LA REAZIONE DI DOHA – Le reazioni paiono votate alla mediazione e il Consiglio dei Ministri ha recentemente ribadito di voler mantenere legami di fratellanza con gli altri popoli del Golfo. L’inedita mossa congiunta non è stata infatti imitata da Doha, che ha scelto di non ritirare i propri ambasciatori. Un altro segnale di distensione è arrivato con le dimissioni del primo ministro Hamad Bin Jassem, fautore dell’autonomia in politica estera perseguita negli ultimi anni.
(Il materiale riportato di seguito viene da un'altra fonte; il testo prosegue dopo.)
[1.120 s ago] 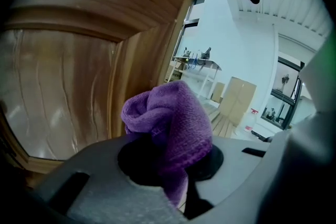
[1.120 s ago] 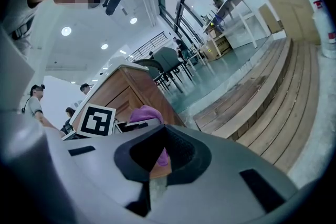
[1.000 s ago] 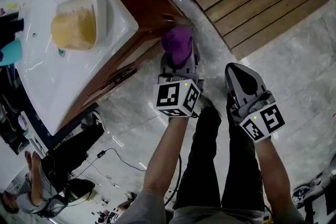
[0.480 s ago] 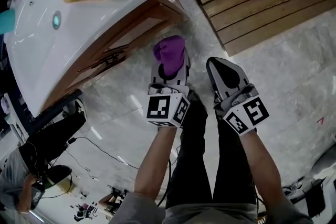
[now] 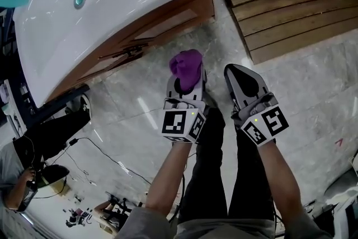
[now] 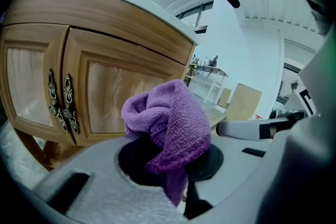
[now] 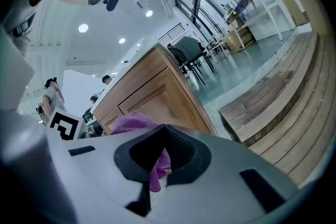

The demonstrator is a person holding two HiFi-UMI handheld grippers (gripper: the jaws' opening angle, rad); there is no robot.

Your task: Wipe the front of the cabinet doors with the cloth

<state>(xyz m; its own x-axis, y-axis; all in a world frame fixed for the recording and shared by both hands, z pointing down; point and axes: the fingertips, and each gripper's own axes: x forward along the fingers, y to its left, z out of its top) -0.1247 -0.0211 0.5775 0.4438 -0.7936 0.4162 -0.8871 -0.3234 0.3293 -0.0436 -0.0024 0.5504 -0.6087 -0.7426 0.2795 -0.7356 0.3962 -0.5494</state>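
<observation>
So the left gripper (image 5: 186, 81) is clamped down on the purple cloth (image 5: 186, 66), which is bunched into a fat wad sticking out past the tips. The right gripper (image 5: 239, 74) sits just beside it on the right with its jaws pressed together. There's a sliver of purple showing at its jaws in the right gripper view, but I'm fairly sure that's just the other gripper's cloth seen beyond it, not something it's pinching.

What matters for the next move: the cabinet doors (image 6: 100, 86) are ahead and off to the left of the cloth, not touching it, with bare floor (image 5: 140, 115) in between. In the head view the wooden front runs diagonally under the white sink top (image 5: 112, 3). The two ornate handles (image 6: 59, 102) sit together at the seam. The left gripper is the nearer one, so my guess is it has to push forward and leftward until the wad lands flat on the door panel.
</observation>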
SVILUPPO E QATARIZZAZIONE VERSO IL 2022 – Il Qatar non è esente da preoccupazioni interne, pur essendo stato classificato lo scorso anno come terzo Stato più ricco al mondo, con un PIL pro capite di oltre 99 mila dollari. L’imperativo resta la prosecuzione dei progetti di diversificazione delle entrate: tra il 2016 e il 2030 si prevede di destinare il 2,8% del PIL a piani di sviluppo eco-sostenibili, ma grandi investimenti si vedono già nella sanità , nel turismo e nelle infrastrutture. A tale proposito il progetto maggiore riguarda i mondiali di calcio del 2022, tema che conduce a quello dei lavoratori migranti. I nepalesi morti nei cantieri di Qatar 2022 sono già più di 400. Se si pensa che costoro sono solo il 20% degli operai stranieri, le stime spaventano ancor di più, attirando su Doha le denunce delle organizzazioni per i diritti umani. Quella che da più parti è definita strage silenziosa di migranti è correlata alla cosiddetta “qatarizzazione”: con una popolazione di 2 milioni di abitanti di cui solo il 10% cittadini, è evidente quanto il Qatar dipenda dai lavoratori stranieri. Per ridurre le potenziali vulnerabilità di tale sistema è stato avviato da alcuni anni un processo di qatarizzazione del lavoro, con l’obbligo per i privati di assumere quote fisse di cittadini.
PROBABILE EPILOGO – Alla luce dell’attuale scenario nel Paese e delle reazioni moderate dopo la mossa dei tre Stati vicini, la componente più giovane della classe dirigente, guidata dall’emiro Tamim (il padre Hamad bin Khalifa al-Thani, uno dei falchi dell’indipendenza decisionale del Qatar abdicò in suo favore nel 2013), sembra adottare posizioni interlocutorie. Appare verosimile che sul breve periodo Doha torni a piegarsi all’ombra saudita, accantonando, almeno in parte, l’aspirazione di accrescere la propria autonomia e l’incisività in politica estera.